Abstract

The results of a series of cloud‐resolving radiative‐convective equilibrium (RCE) simulations are presented. The RCE simulations, used as an idealization for the mean tropical climate, are run for a wide range of prescribed sea‐surface temperatures (SSTs), from 21oC to 36oC, representing the range of past, present, and, possibly, future mean tropical SSTs. The RCE with constant Coriolis parameter f is contrasted with nonrotating RCE. The Coriolis parameter is artificially increased from typical values in the Tropics by about one order of magnitude to allow multiple tropical cyclones (TCs) to coexist in a relatively small 2300 × 2300 km2 domain with a 3 km horizontal grid spacing. Nonrotating RCE is also simulated, but using a substantially smaller, 384 × 384 km2 domain.

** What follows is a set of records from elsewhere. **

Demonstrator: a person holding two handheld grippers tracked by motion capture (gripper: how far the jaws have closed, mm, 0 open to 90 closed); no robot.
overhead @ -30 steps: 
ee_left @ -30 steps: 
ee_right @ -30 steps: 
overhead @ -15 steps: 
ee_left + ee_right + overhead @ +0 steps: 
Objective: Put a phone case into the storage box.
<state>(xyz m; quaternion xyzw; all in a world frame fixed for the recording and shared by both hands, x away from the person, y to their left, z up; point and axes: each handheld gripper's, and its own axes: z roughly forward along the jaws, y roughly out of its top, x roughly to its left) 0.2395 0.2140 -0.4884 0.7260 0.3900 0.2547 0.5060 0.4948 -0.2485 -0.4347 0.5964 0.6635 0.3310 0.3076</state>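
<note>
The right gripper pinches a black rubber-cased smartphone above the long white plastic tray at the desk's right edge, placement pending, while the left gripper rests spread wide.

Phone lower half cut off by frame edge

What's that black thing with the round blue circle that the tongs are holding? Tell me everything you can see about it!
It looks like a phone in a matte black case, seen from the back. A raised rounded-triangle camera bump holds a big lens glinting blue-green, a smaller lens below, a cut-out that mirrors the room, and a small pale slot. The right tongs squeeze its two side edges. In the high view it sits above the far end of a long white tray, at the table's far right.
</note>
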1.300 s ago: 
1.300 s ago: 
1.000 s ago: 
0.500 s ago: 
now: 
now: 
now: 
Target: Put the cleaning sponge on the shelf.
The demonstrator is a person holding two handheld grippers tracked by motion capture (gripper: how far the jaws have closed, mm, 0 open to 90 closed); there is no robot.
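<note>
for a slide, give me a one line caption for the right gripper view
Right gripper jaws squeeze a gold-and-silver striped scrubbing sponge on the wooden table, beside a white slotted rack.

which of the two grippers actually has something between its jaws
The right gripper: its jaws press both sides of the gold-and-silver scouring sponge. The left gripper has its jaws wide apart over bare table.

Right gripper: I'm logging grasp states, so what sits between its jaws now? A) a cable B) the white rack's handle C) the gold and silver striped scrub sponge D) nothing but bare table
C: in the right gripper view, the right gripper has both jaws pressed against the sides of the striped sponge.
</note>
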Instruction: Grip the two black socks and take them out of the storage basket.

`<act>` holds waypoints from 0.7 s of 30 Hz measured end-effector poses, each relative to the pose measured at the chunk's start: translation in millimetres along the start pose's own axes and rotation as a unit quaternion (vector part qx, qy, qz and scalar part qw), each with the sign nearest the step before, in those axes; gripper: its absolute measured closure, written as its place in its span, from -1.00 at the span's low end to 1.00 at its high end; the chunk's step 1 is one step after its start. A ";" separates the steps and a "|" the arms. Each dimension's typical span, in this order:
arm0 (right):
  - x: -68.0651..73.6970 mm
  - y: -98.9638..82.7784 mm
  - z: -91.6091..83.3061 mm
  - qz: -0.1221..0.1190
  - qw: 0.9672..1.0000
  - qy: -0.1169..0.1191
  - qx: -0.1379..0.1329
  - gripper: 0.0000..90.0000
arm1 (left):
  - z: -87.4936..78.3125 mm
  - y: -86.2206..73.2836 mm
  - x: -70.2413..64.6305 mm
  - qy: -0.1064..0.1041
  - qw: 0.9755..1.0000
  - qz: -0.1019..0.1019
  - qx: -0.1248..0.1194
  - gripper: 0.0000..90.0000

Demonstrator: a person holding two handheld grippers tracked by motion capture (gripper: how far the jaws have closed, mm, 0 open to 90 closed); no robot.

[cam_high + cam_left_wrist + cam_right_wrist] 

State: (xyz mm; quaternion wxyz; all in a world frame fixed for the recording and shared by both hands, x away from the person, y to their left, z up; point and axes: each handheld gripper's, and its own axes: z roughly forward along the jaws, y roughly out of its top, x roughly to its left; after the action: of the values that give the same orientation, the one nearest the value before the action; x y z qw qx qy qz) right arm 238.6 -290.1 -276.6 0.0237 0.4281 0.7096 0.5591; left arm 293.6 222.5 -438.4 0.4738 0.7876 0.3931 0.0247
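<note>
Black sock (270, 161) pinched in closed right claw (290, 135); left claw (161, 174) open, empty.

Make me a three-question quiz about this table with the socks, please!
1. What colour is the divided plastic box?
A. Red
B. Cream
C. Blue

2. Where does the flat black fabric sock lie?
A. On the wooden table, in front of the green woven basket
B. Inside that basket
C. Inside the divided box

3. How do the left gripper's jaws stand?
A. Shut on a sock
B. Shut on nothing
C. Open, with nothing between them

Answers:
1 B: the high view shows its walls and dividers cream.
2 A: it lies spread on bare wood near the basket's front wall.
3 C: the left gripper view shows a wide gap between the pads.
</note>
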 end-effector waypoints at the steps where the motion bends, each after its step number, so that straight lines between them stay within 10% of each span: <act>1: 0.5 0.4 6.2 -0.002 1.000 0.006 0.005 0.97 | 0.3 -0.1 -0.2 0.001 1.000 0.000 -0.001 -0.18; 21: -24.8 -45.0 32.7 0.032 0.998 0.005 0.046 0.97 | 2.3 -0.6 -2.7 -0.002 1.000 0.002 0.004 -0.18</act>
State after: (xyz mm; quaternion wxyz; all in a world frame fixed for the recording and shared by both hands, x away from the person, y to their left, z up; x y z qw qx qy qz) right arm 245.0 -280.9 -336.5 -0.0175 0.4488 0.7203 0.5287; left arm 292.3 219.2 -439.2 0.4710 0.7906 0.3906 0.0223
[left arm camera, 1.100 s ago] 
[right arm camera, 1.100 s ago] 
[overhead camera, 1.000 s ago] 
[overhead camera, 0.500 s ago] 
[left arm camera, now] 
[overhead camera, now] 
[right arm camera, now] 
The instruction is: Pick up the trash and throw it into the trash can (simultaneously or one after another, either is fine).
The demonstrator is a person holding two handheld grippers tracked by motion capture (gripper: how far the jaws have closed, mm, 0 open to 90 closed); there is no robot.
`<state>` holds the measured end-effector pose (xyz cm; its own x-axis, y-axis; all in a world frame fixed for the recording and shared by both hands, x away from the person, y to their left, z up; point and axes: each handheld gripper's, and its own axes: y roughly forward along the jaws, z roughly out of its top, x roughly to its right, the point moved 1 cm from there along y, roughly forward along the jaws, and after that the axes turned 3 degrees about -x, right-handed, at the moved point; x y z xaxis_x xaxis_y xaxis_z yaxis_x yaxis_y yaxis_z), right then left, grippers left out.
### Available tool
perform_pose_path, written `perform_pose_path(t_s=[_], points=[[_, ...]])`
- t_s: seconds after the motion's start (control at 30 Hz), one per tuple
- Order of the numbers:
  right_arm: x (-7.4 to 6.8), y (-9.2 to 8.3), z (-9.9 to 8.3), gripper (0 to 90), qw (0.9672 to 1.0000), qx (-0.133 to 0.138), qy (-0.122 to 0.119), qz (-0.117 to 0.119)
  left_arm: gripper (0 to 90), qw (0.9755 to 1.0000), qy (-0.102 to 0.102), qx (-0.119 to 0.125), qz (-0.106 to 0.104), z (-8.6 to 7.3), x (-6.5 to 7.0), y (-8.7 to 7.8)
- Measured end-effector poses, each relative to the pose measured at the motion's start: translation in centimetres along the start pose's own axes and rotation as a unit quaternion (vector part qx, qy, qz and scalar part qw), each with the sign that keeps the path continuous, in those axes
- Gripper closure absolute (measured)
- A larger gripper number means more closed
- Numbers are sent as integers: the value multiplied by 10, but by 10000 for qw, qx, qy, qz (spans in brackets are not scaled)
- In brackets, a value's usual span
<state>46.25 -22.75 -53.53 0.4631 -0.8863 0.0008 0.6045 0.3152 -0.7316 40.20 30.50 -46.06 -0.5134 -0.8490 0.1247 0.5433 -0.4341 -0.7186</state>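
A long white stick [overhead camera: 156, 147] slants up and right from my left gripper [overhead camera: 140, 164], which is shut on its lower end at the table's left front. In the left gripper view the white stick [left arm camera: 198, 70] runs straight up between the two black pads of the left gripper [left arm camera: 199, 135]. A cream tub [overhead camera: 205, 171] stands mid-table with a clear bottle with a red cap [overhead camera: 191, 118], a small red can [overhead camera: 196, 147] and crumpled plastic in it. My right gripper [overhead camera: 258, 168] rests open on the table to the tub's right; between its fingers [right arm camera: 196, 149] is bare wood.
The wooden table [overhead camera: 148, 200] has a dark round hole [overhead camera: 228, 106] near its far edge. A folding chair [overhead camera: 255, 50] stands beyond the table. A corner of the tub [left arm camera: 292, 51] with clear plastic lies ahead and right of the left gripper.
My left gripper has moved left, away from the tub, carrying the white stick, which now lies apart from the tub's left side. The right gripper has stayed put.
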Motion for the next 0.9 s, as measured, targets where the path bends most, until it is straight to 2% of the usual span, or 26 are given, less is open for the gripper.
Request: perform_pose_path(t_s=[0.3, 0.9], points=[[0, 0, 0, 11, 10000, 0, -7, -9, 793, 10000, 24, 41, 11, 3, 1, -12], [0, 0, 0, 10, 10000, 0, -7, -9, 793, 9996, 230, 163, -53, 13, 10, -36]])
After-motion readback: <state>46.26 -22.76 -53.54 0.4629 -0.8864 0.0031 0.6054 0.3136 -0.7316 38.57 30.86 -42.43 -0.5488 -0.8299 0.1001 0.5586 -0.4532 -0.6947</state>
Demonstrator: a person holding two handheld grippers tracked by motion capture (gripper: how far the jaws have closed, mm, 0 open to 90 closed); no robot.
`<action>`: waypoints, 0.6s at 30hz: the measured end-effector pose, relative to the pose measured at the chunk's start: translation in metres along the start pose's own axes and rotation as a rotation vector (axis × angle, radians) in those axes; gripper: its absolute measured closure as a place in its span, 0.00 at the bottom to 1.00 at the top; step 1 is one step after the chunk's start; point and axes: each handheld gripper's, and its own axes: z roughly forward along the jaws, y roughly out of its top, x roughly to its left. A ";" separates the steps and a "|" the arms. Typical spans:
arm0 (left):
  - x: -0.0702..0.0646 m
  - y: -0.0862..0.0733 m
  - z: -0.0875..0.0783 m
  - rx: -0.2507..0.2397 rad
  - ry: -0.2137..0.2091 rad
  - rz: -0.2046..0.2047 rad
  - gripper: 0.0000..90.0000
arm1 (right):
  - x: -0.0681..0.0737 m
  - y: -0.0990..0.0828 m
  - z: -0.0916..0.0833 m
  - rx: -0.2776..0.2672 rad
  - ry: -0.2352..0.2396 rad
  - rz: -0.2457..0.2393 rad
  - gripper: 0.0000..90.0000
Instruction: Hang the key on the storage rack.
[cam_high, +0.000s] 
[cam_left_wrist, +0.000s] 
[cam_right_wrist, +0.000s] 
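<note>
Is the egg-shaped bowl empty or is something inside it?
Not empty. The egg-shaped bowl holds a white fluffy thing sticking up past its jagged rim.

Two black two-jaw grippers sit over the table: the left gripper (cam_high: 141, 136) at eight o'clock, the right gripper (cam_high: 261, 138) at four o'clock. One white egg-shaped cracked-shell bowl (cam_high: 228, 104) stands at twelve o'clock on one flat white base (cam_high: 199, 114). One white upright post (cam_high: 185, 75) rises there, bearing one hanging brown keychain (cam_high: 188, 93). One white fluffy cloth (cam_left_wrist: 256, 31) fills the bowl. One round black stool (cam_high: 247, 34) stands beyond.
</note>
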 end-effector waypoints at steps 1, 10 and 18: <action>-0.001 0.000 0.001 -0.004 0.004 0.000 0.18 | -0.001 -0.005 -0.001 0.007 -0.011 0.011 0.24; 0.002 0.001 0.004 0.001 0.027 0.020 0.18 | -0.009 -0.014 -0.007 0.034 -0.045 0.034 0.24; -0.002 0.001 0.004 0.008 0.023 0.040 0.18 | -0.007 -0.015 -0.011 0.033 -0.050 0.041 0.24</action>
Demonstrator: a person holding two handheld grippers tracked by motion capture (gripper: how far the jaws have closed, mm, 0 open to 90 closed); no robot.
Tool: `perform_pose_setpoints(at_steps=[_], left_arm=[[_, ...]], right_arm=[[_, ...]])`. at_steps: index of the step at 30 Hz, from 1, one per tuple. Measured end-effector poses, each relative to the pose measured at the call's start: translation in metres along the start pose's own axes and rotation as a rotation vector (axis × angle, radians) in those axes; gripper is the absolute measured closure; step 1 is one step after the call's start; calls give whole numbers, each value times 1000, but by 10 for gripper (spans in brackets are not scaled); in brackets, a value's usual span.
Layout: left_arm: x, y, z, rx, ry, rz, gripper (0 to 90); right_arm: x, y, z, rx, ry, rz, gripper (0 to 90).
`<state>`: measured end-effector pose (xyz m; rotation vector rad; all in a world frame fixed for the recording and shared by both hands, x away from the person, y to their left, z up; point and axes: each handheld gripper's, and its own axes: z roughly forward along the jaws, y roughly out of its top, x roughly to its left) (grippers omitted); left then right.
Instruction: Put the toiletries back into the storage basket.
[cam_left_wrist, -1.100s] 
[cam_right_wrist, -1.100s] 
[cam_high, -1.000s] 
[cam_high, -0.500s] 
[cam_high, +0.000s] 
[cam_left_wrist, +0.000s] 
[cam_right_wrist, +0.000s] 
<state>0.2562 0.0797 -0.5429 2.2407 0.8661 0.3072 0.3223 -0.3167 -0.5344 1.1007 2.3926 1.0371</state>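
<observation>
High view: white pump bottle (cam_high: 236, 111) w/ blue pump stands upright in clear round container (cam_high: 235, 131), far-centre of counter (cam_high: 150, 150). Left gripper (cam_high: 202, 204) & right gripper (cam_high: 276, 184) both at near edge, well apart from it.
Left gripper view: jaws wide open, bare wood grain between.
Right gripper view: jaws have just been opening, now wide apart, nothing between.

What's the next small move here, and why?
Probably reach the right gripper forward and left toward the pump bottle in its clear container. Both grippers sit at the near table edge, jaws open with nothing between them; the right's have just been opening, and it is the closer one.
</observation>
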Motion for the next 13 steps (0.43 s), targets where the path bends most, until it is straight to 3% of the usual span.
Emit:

Rotating RCE, which we nickname “TC World,” contains from 8 to 26 TCs with the average number of TCs monotonically decreasing with increasing SST. At the same time, the TCs' size, intensity, and per‐TC precipitation rate tend to increase in response to increasing SST. For example, the average per‐TC kinetic energy and precipitation rate tend to double for every 6oC SST increase. These results are consistent with scaling laws in which TC velocities and inner core diameters scale with the potential intensity and its ratio to the Coriolis parameter, respectively, while the separation between cyclone centers appears to scale with the deformation radius. It is also found that the outflow temperature of TC's, as defined as the height of the local maximum of the upper‐troposphere cloud fraction, remains relatively invariant with SST. The cold‐point tropopause height in TC World is found to be about 2 km higher than the corresponding height in nonrotating RCE.